On May 9, after a longer-than-expected preparation, the Open Data Policy announced as part of the US Digital Government Strategy has been issued together with an executive order signed by President Obama about Making Open and Machine Readable the New Default for Government Information.
As one reads the order, browses through the first few pages of the policy or watches the short video that CIO Steve Van Roekel and CTO Todd Park released to explain the policy, the first impression is that this is just the reinforcement of prior open government policies. The order is quite explicit in saying that (emphasis is mine):
The default state of new and modernized Government information resources shall be open and machine readable. Government information shall be managed as an asset throughout its life cycle to promote interoperability and openness, and, wherever possible and legally permissible, to ensure that data are released to the public in ways that make the data easy to find, accessible, and usable. In making this the new default state, executive departments and agencies (agencies) shall ensure that they safeguard individual privacy, confidentiality, and national security
Looking at the definition of open data in the policy itself, the first attribute for open data is being public, and then accessible, fully described, reusable, complete, timely and managed post-release. Therefore one might think that this policy is mostly about encouraging agencies to pursue what was started four years ago with the Open Government Directive and build on the success of the many initiatives that Todd Park has relentlessly pushed since when he became US CTO.

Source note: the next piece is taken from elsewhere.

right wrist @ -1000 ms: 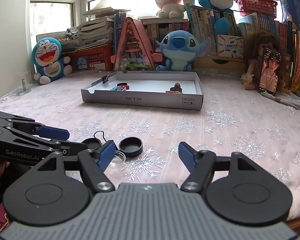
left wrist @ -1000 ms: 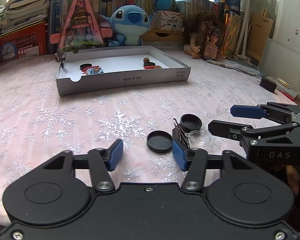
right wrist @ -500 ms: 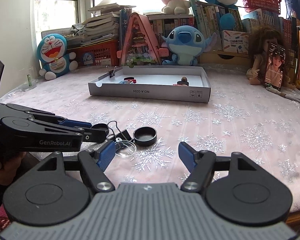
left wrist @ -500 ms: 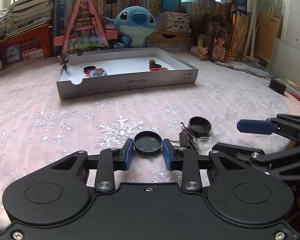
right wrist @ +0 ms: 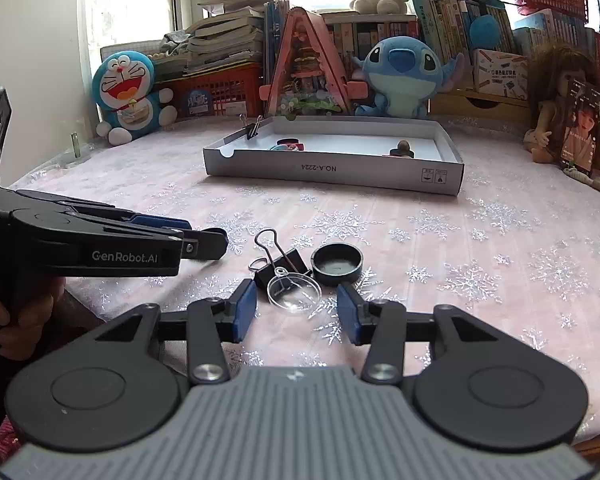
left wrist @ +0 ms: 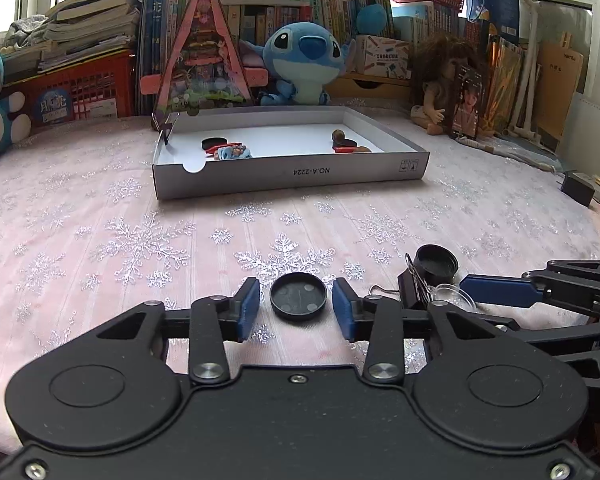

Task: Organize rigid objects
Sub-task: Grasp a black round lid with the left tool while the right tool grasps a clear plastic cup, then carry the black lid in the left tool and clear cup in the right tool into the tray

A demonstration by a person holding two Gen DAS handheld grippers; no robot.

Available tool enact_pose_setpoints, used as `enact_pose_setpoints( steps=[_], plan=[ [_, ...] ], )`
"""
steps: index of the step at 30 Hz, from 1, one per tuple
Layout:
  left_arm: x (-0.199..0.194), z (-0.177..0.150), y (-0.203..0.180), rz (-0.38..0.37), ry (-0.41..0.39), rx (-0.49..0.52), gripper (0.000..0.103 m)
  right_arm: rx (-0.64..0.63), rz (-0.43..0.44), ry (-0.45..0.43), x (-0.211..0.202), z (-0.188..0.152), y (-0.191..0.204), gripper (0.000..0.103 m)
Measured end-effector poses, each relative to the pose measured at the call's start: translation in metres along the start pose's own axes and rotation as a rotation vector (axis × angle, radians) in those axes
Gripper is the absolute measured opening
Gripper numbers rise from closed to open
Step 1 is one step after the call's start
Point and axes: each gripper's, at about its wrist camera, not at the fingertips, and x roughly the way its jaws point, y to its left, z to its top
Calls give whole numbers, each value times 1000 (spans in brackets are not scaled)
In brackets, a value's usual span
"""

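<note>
A black round lid (left wrist: 298,297) lies on the pink tablecloth between the pads of my left gripper (left wrist: 296,310); small gaps show on both sides, so it is open around the lid. My right gripper (right wrist: 296,312) is open, with a clear plastic lid (right wrist: 294,292) just ahead between its fingers. Beside that lie a black binder clip (right wrist: 278,266) and a second black cap (right wrist: 337,266). The grey shallow box (right wrist: 332,168) holding several small items stands further back. The left gripper also shows in the right wrist view (right wrist: 204,240).
Plush toys (right wrist: 400,76), a doll (right wrist: 556,120), a pink triangular model (left wrist: 202,64), books and red baskets line the back. A black adapter (left wrist: 577,190) lies at the right. A binder clip (right wrist: 252,130) is clipped on the box's left corner.
My left gripper moved forward around the black lid and narrowed on it, then widened slightly. My right gripper moved toward the clear lid and narrowed its opening.
</note>
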Motion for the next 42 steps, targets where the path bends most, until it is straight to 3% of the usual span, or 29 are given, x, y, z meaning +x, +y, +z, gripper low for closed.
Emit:
enact_pose_setpoints(
  steps=[4, 6, 8, 16, 27, 42],
  plan=[
    [5, -1, -1, 2, 9, -2, 39, -3, -1, 4, 1, 1, 0, 33],
    [6, -2, -2, 5, 8, 1, 39, -4, -3, 1, 0, 1, 0, 34],
    [6, -1, -2, 10, 11, 2, 30, -9, -3, 0, 0, 1, 1, 33],
    [1, 8, -1, 7, 7, -15, 30, -27, -39, -40, -8, 10, 0, 33],
    [-2, 48, 16, 15, -32, -53, 30, -24, -121, -103, -8, 42, -18, 33],
    [23, 101, 32, 42, -78, -91, 30, -22, -179, -118, 22, 89, -39, 33]
  ],
)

Even if this were the only focus of this policy, it would be a great accomplishment. The policy provides clarity on issues like the so-called “mosaic effect” (i.e. the risk that combining individual datasets may lead to identifying individuals).the need to prioritize data releases by engaging customers, the need to enforce privacy and confidentiality, and more. The policy also announces the establishment of a new resource called Project Open Data, which will be an online repository of tools, best practices and schema to help agencies.

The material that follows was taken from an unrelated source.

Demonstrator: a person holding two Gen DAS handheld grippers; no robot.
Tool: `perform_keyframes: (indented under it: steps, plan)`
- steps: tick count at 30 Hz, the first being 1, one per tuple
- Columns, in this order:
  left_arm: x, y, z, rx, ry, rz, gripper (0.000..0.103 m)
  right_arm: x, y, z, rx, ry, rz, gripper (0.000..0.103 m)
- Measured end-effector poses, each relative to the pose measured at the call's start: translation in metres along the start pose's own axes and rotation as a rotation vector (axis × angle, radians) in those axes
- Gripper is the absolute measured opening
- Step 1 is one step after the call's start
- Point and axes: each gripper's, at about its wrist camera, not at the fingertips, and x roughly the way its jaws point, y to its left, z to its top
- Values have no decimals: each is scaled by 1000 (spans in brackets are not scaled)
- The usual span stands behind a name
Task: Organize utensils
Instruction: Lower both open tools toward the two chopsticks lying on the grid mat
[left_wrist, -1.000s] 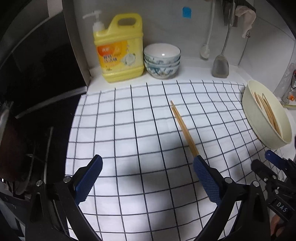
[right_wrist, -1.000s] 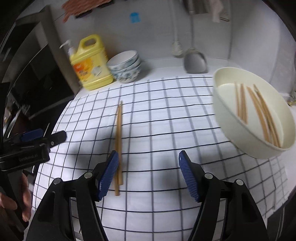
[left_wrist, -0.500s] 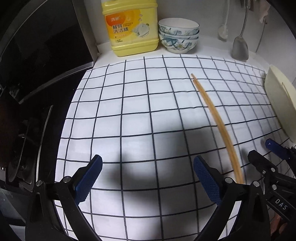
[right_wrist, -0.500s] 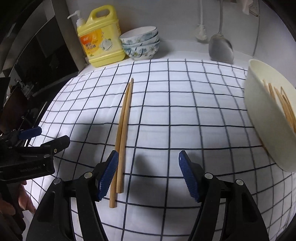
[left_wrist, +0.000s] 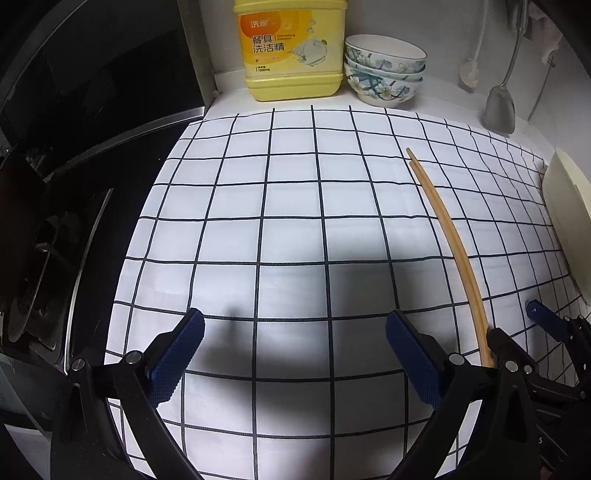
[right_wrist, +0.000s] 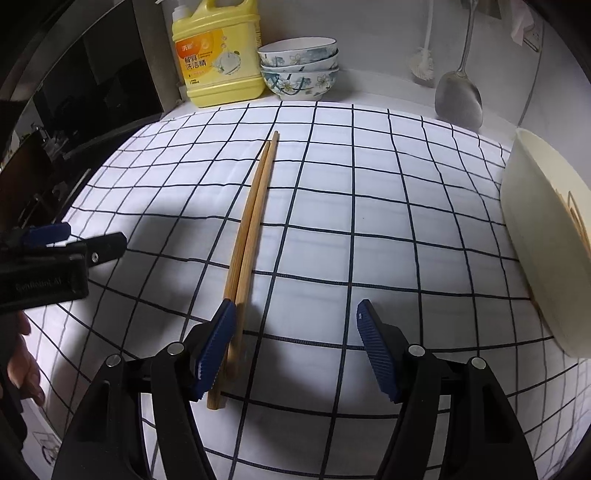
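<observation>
On tabletop: chopsticks (right_wrist: 255, 236) lying loose
Bowl (right_wrist: 535, 243): holds more chopsticks
Left tongs (left_wrist: 295, 354): spread, empty
Right tongs (right_wrist: 295, 347): spread, empty

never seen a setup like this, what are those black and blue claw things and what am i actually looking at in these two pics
Those claws are two handheld grippers, one in each of a person's hands; no robot arm is involved. Each carries a wide-angle camera looking forward along its two blue-padded fingers, so each picture comes from one gripper.

One view is from the left gripper, the other from the right gripper. Both are open and hold nothing.

On the checked cloth lies a pair of wooden chopsticks, their near ends beside the right gripper's left finger. At the right sits a cream bowl with more chopsticks inside. At the back stand a yellow soap bottle and stacked flowered bowls.
</observation>
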Motion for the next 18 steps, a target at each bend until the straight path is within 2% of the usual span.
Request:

But there is more, and this is where the policy gets really interesting. As the Scope section says,
The requirements in part III, sections 1 and 2 of this Memorandum apply to all new information collection, creation, and system development eff011s as well as major modernization projects that update or re-design existing information systems
Section 1 is about collecting or creating information in a way that supports downstream and dissemination activity, while section 2 is about building information systems to support interoperability and information accessibility. In the former, the policy asks agencies to “use machine readable and open formats for information as it is collected or created”. The latter suggests that “the system design must be scalable, flexible, and facilitate extraction of data in multiple formats and for a range of uses as internal and external needs change, including potential uses not accounted for in the original design”. Still in section 1 one can read “Agencies must apply open licenses, in consultation with the best practices found in Project Open Data, to information as it is collected or created so that if data are made public there are no restrictions on copying, publishing, distributing, transmitting, adapting, or otherwise using the information for non-commercial or for commercial purposes”.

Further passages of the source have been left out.